Tracks on this album include “Caffeine”, a warning about the dangers of legal stimulants (“STAY A-WAY FROM MEEEE WHEN YOU’RE DRINKING YOUR CO-FEEEE!!!”), “4 Food Groups”, a primer on healthy eating, and “Cross at the Green (Not In between)”, an informative lesson on crosswalk safety. The music itself is unremarkable, intentionally amateurish hardcore somewhere between Cro-Mags and DRI. Vocalist “Joe Crucial” delivers appropriately trite lyrics in a honking bellow (a commenter on another website described it as “Ian MacKaye with a 47th chromosome”) that consist of gems like:
“When you smoke pot / what have you got? / I’ll tell you what / Not a lot!”
Hardcore albums in general aren’t known for their impressive sonics, and this record follows the rule. The guitars groan and drone in the distance while thin, spitty drums dominate the mix. Great sound isn’t the point of this record though, it gets its satirical message across just fine.

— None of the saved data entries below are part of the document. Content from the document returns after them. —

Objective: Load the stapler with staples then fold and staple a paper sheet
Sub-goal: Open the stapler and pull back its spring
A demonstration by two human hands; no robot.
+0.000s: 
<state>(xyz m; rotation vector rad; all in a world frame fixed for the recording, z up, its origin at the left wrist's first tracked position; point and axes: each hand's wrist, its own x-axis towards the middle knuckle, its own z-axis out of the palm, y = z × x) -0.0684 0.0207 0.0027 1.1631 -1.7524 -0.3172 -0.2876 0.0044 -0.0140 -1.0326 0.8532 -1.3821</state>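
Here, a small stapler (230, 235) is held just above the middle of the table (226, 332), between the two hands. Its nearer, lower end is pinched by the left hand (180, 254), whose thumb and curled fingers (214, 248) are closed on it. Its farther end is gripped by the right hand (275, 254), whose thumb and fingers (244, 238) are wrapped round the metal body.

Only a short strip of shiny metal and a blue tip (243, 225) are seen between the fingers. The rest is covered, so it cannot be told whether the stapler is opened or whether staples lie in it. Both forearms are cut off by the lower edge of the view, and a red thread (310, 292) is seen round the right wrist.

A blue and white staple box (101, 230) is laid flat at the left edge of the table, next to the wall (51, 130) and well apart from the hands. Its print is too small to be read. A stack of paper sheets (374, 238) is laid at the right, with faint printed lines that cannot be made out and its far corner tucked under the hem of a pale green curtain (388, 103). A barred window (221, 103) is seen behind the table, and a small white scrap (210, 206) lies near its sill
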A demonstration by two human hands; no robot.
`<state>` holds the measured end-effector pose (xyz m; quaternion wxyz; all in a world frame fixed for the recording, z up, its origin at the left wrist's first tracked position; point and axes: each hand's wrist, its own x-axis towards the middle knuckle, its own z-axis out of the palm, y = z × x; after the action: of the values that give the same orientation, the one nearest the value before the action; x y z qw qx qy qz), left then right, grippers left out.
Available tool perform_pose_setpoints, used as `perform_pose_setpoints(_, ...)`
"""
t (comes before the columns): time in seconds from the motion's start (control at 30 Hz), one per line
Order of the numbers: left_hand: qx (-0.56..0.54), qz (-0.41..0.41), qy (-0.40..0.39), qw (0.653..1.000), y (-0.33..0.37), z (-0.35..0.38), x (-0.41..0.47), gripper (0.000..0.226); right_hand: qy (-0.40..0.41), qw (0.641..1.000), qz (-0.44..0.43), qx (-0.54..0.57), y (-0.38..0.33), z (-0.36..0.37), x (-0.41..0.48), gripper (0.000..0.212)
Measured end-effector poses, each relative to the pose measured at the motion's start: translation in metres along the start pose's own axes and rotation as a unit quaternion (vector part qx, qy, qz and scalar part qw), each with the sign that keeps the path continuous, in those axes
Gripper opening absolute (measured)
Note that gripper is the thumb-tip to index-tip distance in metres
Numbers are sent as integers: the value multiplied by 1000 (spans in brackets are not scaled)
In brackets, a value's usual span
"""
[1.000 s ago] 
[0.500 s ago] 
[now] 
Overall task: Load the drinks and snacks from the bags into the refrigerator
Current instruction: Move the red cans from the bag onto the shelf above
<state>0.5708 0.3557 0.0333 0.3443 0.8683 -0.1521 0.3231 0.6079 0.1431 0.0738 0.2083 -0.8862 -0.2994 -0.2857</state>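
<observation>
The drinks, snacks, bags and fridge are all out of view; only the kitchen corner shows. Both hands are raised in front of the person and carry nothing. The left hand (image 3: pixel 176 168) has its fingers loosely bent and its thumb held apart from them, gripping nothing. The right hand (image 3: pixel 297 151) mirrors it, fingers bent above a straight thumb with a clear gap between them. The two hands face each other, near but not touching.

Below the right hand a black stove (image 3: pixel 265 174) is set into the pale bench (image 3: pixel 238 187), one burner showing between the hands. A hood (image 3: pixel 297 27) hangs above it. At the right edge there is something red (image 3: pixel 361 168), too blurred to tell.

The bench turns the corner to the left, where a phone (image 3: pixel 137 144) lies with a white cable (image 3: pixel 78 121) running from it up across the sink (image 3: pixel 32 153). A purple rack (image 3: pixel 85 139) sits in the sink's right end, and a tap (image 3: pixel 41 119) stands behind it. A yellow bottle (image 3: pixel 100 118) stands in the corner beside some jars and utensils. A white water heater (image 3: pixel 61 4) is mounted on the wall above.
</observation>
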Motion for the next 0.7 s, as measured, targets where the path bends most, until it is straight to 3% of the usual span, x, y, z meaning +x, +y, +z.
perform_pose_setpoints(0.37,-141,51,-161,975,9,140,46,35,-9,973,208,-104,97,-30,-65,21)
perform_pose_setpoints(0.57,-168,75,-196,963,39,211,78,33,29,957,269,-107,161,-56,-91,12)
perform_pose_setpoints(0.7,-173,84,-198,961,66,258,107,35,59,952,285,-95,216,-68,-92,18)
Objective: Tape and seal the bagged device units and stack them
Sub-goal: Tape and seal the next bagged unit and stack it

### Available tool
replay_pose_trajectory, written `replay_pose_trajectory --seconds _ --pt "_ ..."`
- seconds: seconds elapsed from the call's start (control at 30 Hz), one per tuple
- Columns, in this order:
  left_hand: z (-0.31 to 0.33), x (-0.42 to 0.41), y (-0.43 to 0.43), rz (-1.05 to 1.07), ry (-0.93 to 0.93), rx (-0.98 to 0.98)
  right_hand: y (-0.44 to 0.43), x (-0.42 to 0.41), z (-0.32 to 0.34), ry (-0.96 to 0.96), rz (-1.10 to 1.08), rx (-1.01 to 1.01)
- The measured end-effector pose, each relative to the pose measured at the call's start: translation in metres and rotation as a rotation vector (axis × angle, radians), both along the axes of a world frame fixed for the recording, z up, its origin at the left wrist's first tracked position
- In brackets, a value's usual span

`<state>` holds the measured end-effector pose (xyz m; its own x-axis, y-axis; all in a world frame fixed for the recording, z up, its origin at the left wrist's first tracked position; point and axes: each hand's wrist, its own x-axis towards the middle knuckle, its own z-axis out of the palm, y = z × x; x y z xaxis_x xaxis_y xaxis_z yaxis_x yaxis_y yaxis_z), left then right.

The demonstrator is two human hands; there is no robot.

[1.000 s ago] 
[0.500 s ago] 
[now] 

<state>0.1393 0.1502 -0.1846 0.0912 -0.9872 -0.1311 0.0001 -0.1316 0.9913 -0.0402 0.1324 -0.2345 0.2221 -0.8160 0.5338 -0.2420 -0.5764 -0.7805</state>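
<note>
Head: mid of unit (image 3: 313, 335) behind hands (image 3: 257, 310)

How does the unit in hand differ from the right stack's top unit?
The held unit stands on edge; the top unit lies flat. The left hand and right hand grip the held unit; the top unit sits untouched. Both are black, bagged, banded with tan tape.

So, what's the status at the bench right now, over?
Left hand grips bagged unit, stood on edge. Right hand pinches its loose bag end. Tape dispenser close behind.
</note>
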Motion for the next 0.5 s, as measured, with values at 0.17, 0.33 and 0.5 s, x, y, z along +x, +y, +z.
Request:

This album comes on “milk white” vinyl and has cover art depicting the band and their crew gleefully steamrolling glam rockers and Quincy punks. I’m not sure if it originally came with the “Crucial Youth comix” or if these were in a zine, but my copy didn’t have them. A seller on GEMM.com is offering it for almost 60 bucks, which means I got it for a steal at 10 from eBay. If you want the CD, Amazon has it for 14 dollars and it’s probably remastered so the sound will be improved. Buy it to troll your sXe friends with, or just as a vaguely amusing satire of a scene that desperately needed it.